Analysis of the PNA-directed dsDNA protection from restriction enzymes

DNA–PNA complexes were obtained by incubating 20 nmol of PvuII-digested plasmids with both PNAs at a concentration of 0.8 µM in 40 µl of 10 mM TE buffer pH 7.4 for 2 h at 50°C. Such conditions provide the complete binding of pcPNAs to their target sites located within an ∼350 bp DNA fragment. To monitor the formation of DNA–PNA complexes, the electrophoretic mobility of which is significantly retarded with respect to naked DNA, the samples were resolved on an 8% polyacrylamide gel (PAAG) using 0.5× TBE as a running buffer (41,42). Unbound PNAs were removed by gel filtration through Sephadex G-50. About 1 nmol of the sample was introduced into a reaction buffer required for the enzyme activity and subjected to incubation with 3–10 U of the restriction enzyme under study for 40 min at 37°C (optimal time and temperature for quantitative digestion without PNA dissociation).
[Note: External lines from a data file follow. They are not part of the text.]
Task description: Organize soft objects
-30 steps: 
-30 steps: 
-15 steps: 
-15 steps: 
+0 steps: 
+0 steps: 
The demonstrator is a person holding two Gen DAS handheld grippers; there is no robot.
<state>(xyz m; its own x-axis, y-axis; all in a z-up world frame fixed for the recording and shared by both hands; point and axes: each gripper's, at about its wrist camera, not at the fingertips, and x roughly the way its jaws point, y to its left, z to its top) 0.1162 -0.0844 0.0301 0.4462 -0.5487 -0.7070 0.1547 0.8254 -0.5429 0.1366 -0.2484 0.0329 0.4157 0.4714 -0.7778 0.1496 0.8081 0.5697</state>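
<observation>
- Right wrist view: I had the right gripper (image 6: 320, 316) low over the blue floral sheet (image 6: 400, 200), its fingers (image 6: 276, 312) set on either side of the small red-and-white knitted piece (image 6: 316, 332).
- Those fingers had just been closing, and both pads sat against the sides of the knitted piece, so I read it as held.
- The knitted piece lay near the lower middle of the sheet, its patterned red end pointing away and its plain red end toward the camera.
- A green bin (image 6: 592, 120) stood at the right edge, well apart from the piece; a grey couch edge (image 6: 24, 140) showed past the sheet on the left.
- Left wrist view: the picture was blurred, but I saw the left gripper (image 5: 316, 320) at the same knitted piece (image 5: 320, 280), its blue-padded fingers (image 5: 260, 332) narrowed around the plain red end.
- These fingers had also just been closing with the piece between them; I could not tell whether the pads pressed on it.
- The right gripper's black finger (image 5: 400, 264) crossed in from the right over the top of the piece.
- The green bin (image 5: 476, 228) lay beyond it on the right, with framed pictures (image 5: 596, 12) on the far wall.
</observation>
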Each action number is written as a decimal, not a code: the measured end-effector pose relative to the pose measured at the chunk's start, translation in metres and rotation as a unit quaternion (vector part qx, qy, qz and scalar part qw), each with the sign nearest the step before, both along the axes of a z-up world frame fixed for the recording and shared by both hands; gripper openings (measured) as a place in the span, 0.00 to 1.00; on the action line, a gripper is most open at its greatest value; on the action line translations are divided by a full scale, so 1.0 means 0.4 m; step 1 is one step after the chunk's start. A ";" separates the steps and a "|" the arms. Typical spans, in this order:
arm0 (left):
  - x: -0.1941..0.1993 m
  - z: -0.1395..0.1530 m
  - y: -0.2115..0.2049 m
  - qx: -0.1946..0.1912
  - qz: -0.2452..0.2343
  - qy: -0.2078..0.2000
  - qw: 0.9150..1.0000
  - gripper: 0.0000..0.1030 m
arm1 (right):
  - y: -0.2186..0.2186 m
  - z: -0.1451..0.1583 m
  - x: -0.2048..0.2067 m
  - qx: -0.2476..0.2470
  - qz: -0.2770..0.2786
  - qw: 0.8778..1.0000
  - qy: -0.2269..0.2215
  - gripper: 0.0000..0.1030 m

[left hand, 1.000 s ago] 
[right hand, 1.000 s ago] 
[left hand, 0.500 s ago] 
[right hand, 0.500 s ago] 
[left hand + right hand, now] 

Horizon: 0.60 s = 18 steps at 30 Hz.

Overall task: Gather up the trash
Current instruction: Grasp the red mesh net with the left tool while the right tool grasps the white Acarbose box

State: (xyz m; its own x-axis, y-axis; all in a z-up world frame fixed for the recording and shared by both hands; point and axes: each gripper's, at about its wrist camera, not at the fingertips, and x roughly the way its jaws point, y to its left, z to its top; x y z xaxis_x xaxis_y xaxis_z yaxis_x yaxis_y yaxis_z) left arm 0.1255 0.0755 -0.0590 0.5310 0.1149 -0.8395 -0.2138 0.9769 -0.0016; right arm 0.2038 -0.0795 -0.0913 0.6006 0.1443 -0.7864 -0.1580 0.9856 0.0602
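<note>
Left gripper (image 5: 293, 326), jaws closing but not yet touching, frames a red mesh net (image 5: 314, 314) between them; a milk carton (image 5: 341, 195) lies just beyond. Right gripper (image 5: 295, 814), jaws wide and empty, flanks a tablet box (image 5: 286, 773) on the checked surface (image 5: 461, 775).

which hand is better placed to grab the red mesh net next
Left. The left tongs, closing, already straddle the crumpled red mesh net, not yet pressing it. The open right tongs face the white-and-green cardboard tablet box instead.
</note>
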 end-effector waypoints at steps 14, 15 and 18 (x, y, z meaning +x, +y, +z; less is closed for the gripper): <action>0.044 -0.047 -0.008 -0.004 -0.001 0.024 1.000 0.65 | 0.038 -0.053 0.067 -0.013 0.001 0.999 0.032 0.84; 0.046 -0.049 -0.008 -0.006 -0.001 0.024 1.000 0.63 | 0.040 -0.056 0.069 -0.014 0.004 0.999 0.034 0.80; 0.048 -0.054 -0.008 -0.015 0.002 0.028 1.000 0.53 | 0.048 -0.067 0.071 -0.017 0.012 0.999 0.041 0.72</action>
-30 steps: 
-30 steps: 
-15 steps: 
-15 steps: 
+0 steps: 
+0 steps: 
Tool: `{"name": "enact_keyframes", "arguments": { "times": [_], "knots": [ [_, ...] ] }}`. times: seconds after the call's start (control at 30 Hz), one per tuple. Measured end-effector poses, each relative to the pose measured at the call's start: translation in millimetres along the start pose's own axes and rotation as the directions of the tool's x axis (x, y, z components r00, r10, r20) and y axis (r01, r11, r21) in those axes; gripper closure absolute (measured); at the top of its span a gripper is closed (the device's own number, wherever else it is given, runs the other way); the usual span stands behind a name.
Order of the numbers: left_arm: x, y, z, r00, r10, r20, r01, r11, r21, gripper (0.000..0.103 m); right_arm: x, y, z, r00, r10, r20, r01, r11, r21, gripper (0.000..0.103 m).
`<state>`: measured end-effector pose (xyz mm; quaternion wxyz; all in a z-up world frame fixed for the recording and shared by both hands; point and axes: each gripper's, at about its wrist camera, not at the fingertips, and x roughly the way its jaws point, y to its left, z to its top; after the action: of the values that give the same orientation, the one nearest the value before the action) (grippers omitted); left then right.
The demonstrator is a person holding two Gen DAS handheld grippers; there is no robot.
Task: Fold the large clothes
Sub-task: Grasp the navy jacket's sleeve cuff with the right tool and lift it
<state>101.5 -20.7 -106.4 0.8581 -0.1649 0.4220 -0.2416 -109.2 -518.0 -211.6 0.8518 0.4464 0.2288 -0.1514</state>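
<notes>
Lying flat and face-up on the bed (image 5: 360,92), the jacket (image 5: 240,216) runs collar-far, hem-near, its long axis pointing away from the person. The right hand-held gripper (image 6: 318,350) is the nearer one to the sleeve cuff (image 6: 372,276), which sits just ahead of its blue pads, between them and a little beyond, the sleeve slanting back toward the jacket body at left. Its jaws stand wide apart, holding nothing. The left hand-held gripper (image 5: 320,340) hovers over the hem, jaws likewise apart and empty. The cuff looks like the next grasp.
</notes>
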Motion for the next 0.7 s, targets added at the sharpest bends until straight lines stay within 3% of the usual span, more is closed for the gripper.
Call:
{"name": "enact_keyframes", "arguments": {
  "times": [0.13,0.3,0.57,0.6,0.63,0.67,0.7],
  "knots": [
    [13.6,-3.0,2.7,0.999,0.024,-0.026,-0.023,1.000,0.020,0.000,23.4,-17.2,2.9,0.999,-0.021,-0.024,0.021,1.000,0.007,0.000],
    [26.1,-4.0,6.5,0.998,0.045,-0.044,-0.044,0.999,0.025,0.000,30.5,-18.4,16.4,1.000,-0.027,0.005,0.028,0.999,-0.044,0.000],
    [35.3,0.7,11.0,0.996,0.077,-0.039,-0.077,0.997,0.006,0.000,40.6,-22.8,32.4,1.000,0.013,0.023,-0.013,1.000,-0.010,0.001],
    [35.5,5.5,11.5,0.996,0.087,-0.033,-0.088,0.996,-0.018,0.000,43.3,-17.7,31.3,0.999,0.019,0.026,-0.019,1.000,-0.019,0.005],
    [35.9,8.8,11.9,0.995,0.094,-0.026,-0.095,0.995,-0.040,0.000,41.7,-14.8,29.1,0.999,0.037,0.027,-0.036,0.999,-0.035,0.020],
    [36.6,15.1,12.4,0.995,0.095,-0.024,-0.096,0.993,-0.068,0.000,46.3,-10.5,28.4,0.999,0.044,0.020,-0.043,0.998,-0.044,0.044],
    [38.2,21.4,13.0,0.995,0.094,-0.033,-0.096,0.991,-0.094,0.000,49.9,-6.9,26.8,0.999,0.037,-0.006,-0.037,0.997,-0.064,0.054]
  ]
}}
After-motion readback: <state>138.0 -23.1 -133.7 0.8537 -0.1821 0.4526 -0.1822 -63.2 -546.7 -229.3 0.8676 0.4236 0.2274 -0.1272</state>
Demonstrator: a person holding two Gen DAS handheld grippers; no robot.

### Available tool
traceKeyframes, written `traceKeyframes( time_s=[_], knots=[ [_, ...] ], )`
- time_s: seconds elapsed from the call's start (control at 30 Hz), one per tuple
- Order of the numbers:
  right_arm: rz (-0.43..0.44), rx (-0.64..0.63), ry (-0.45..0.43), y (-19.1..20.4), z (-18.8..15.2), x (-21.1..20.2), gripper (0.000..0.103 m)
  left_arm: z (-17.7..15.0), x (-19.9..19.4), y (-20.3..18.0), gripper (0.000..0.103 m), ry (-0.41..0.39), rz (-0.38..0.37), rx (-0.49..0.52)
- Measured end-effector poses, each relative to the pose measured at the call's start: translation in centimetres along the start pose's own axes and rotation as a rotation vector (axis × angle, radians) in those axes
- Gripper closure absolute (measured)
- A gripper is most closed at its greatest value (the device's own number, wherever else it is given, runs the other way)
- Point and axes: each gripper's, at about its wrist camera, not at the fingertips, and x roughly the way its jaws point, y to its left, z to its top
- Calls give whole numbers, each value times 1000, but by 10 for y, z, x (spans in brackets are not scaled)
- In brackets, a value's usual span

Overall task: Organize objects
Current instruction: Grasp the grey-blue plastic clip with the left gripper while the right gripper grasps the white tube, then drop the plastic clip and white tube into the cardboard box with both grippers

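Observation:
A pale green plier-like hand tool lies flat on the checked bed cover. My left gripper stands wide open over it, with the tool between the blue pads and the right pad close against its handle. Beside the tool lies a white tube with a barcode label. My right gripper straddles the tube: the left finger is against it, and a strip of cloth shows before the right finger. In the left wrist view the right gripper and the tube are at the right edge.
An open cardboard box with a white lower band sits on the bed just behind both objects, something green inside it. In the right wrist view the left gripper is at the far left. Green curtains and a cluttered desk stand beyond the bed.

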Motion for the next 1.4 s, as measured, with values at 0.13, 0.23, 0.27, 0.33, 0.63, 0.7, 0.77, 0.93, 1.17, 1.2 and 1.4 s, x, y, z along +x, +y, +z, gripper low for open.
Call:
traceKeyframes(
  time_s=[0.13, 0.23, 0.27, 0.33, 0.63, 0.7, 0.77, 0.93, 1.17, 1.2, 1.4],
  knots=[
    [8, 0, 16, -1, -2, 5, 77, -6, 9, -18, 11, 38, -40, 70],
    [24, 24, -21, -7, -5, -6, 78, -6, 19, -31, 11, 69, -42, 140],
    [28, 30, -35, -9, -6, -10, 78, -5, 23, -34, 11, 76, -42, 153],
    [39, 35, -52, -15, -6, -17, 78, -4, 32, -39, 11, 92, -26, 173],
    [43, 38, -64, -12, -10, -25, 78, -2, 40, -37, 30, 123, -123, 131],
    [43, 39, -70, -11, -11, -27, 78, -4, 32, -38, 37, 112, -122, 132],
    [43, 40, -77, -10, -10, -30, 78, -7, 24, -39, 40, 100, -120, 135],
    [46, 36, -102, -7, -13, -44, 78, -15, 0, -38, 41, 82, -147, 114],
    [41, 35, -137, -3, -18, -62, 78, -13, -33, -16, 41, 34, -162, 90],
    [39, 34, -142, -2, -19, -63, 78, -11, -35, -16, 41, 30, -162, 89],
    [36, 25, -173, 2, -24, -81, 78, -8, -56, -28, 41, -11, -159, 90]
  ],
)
The DNA digestion by enzymes was stopped by addition of 10 mM EDTA (final concentration) and subsequent incubation at 65°C for 20 min. This treatment not only inactivates restriction enzymes but also induces pcPNAs dissociation from DNA targets. The final samples were resolved by electrophoresis in an 8% PAAG with 0.5× TBE as a running buffer. To enhance the retardation of nicked DNA fragments relative to intact ones, the samples were also run through an 8% PAAG containing 5 M urea (48). DNA was visualized by ethidium bromide staining and detected using a CCD camera coupled with the IS-1000 digital imaging system/software (Alpha Innotech Corporation). All images are presented as negatives; quantitative estimates of the extent of dsDNA cleavage/nicking were done by measuring the normalized intensities of the corresponding bands.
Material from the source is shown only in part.